Thursday 19 October 2017

Dismantle police state, Syria's leaders urged in TV 'dialogue'

Richard Spencer in Jerusalem

Syrian dissidents told their country's leaders that they needed to "dismantle the police state" in a face-to-face meeting broadcast live on state television yesterday.

In scenes that would have been remarkable before four months of protests and violent suppression, the regime of President Bashar al-Assad allowed public criticism to be aired at a televised conference and promised "multi-party democracy".

"The bullets are still being fired in Homs and Hama," said one participant, the writer Tayyeb Tizini, referring to two major cities that have seen repeated demonstrations. "Laying the foundations for a civil society requires the dismantling of the police state. That is an absolute prerequisite."

He called for the release of "thousands" of political prisoners, some of whom, he said, had been in jail for years.

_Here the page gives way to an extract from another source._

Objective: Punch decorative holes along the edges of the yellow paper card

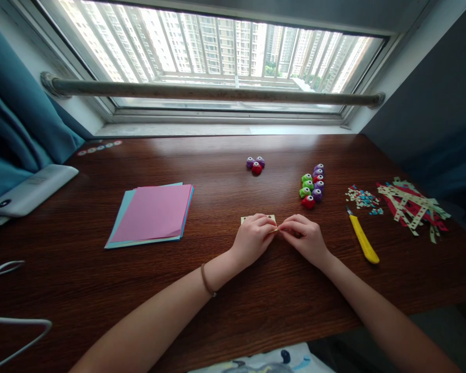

But the convention was boycotted by many leading dissidents and opposition figures, calling its final purpose into question. "I thought 1,500 people died for more than a dialogue between the regime and itself," one activist wrote on Twitter.

The Assad regime claims to be using dialogue as well as security operations to solve the crisis caused by the street protests in recent weeks. It says hundreds of police and soldiers have also been killed.

But military attempts to impose order have overshadowed the promised reforms, which have not extended to any sign that Mr Assad or his powerful relatives are ready to hand over power.

In the city of Hama, according to Syrian human rights groups based abroad, 23 people were killed last week, as the government used tanks to reimpose its control. More died in demonstrations across the country after prayers on Friday.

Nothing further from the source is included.